The FTC has just announced proposed rulemaking to address negative option programs, following from its Advanced Notice of Proposed Rulemaking in 2019 and issuance of its Enforcement Policy Statement Regarding Negative Option Marketing in 2021.  As the FTC noted in the introduction to the proposed rule, “[p]roblematic negative option practices have remained a persistent source of consumer harm for decades, saddling shoppers with recurring payments for products and services they never intended to purchase or did not want to continue buying.”   

The FTC now seeks to amend the 1973 Negative Option Rule, which currently applies only to one form of negative option marketing (i.e. prenotification plans for the sale of goods), in order to extend its reach and to implement new requirements. The proposed changes would cover all forms of negative option marketing in all media (e.g., telephone, Internet, traditional print media, and in person transactions). The updated rule will be called the Rule Concerning Recurring Subscriptions and Other Negative Option Plans.

Although the FTC has used other tools to address harmful negative option programs not covered by the 1973 rule, including Section 5 of the FTC Act, ROSCA, the Telemarketing Sales Rule, and more, the FTC believes that all of these tools are limited: Section 5 requires individualized assessment of an ad’s net impression and the marketer’s practices; ROSCA does not prescribe specific steps marketers must follow to comply with the law’s requirements (disclosures, consent, ease of cancellation) and only applies to online sales; the TSR only applies to phone-based negative option marketing, etc. 

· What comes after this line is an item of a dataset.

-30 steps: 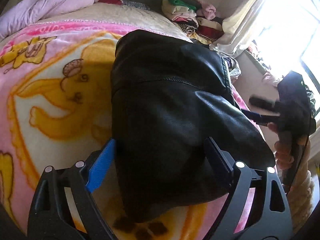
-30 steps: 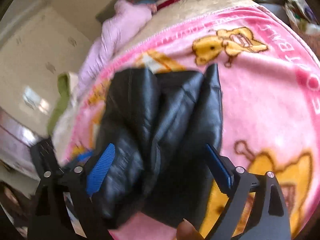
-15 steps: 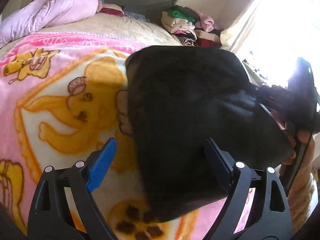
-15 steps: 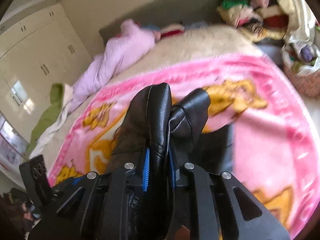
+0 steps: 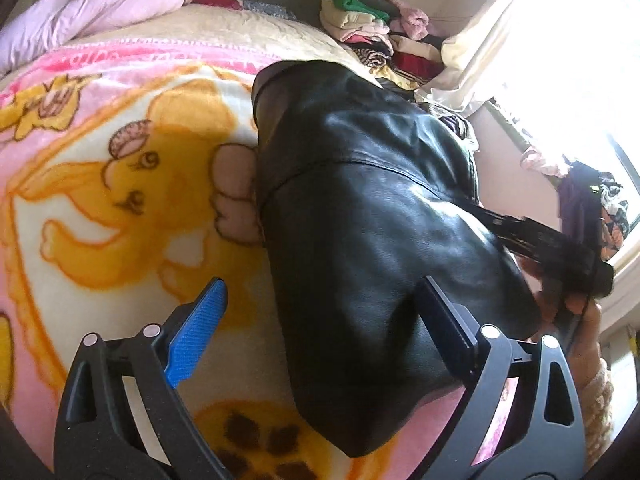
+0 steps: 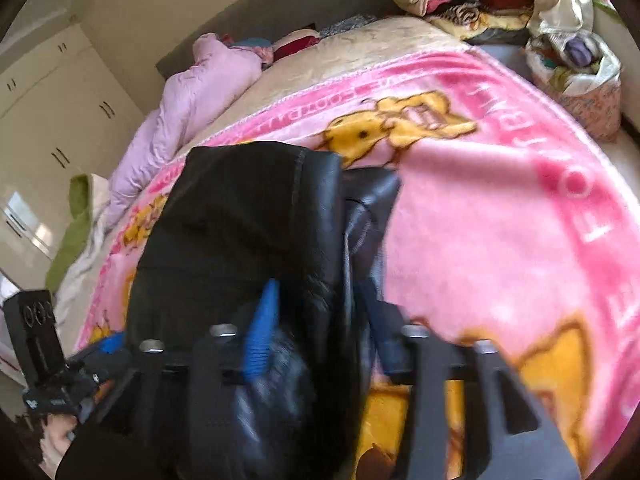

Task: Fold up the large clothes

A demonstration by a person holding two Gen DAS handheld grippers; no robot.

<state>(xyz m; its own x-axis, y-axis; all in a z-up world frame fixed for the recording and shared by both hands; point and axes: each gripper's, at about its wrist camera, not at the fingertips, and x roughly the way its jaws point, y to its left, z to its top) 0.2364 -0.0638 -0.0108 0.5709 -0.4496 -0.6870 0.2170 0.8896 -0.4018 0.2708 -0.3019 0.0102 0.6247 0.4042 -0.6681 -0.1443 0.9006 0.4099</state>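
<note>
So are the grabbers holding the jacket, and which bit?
Nothing is gripped. The right gripper has its jaws opening around a fold at the jacket's side edge; the left gripper is open.

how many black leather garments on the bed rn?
1: the black leather jacket lies folded on the pink blanket, between both grippers. More may hide in the clothes pile beyond the bed.

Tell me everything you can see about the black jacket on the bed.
The jacket is black, glossy and leather-like, with stitched seams and creases. It lies folded into a bulky bundle on the pink cartoon blanket, one narrow end toward the window side. The right gripper is at its edge with a fold between its opening jaws; the motion blur hides whether the pads touch it. The left gripper is open in front of it, its right finger over the leather, not gripping.
</note>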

Accordingly, the FTC seeks to address what it considers a “patchwork of laws and regulations [that do] not provide industry and consumers with a consistent legal framework across media and offers.” Further, the proposed Rule, which would establish a common set of requirements applicable to all types of negative option marketing, would also allow the FTC to seek civil penalties and consumer redress in many contexts where such remedies are currently unavailable.

Highlights of the proposed rule:

  1. Disclosures must be “clear and conspicuous,” defined to mean “difficult to miss” (or, if online, “unavoidable,” i.e., no click throughs or hovers) and through the same means through which the communication in presented.  That means, as specifically stated in the proposed rule, that if the communication is made through both visual and audible means, such as in a tv ad, the disclosure must be presented simultaneously in both the visual and audible portions of the communication, even if the representation requiring the disclosure is made in only one means.  They must also appear in specified places: if directly related to the negative option feature, the disclosures must appear immediately adjacent to the means of recording the consumer’s consent for it; or (ii) If not directly related to the negative option feature, the disclosures must appear before consumers make a decision to buy (e.g., before they “add to shopping cart”).
  2. At a minimum, the following information must be disclosed: the charges will be on a recurring basis, unless the consumer timely takes steps to prevent or stop such charges; the deadline (by date or frequency) by which the consumer must act in order to stop all charges; the amount (or range of costs) the consumer will be charged and, if applicable, the frequency; the date (or dates) each charge will be submitted for payment; and how to cancel.
  3. The seller must obtain the purchaser’s "express informed consent" which the rule says means that the seller must obtain the consumer’s "unambiguously affirmative consent" to the negative option feature offer separately from any other portion of the transaction, along with the consumer’s unambiguous affirmative consent to the rest of the transaction.  Separate checkbox? Checkbox plus filling in a credit card number?  This isn’t clear, nor is it clear what this means for programs where the continuing nature of the subscription -- think movie streaming service --  is obvious (as opposed to, say, the purchase of a physical product which the consumer may or may not want to have continuously provided).
  4. The seller must provide a simple cancellation mechanism, i.e., one that is “at least as easy to use as the method the consumer used to initiate the negative option feature." The rule specifies the different minimum requirements for this “simple cancellation mechanism” for various media (phone, online, in person, etc).
  5. A seller cannot attempt to “save” the consumer from cancelling unless the seller obtains the consumer’s "unambiguously affirmative consent" to receive a save prior to cancellation  (e.g., “Would you like to consider a different price or plan that could save you money?”).  If the consumers says no, the seller cannot attempt any more saves and must immediately process the cancellation.
  6. For subscriptions of non-physical goods (think movie streaming service again), the seller must provide reminder notices to consumers, at least annually, identifying the product or service, the frequency and amount of charges, and how to cancel.

The proposed rule provides that state laws are not preempted except to the extent that compliance with both state and federal requirements is not possible. State laws can provide additional protection. (This is similar the federal gift card law which effectively acts as a floor, but not a ceiling; for example, the federal gift card law allows gift cards to expire after 5 years; many state prohibit expiration dates on gift cards altogether.)  So, unfortunately, even if the proposed rule is enacted as is, marketers will still have to pay attention to the “patchwork of laws and regulations” that exist in the states.

Interested parties have sixty days to comment on the proposed rule.